Task goal
Print out the data below with every line intact.
++++
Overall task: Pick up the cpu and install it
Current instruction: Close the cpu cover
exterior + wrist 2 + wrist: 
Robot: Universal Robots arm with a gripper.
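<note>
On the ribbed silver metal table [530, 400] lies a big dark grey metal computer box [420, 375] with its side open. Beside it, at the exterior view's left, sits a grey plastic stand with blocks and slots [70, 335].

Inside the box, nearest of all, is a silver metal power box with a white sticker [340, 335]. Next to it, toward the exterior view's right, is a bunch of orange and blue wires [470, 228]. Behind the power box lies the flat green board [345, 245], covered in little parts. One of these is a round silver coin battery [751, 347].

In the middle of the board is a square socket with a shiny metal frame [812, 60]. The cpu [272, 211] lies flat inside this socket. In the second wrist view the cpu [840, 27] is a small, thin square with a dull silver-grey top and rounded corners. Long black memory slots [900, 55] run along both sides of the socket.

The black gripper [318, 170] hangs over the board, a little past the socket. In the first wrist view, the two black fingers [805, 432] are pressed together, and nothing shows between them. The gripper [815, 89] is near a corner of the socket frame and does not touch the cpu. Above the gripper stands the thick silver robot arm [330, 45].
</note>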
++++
Task solution
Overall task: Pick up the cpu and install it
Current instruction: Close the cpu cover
exterior + wrist 2 + wrist: 
Robot: Universal Robots arm with a gripper.
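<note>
On the ribbed silver metal table [530, 400] lies a big dark grey metal computer box [420, 375] with its side open. Beside it, at the exterior view's left, sits a grey plastic stand with blocks and slots [70, 335].

Inside the box, nearest of all, is a silver metal power box with a white sticker [340, 335]. Next to it, toward the exterior view's right, is a bunch of orange and blue wires [470, 228]. Behind the power box lies the flat green board [345, 245], covered in little parts. One of these is a round silver coin battery [751, 347].

In the middle of the board is a square socket with a shiny metal frame [812, 60]. The cpu [272, 211] lies flat inside this socket. In the second wrist view the cpu [840, 27] is a small, thin square with a dull silver-grey top and rounded corners. Long black memory slots [900, 55] run along both sides of the socket.

The black gripper [318, 170] hangs over the board, a little past the socket. In the first wrist view, the two black fingers [805, 432] are pressed together, and nothing shows between them. The gripper [815, 89] is near a corner of the socket frame and does not touch the cpu. Above the gripper stands the thick silver robot arm [330, 45].
</note>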

This concludes the exercise.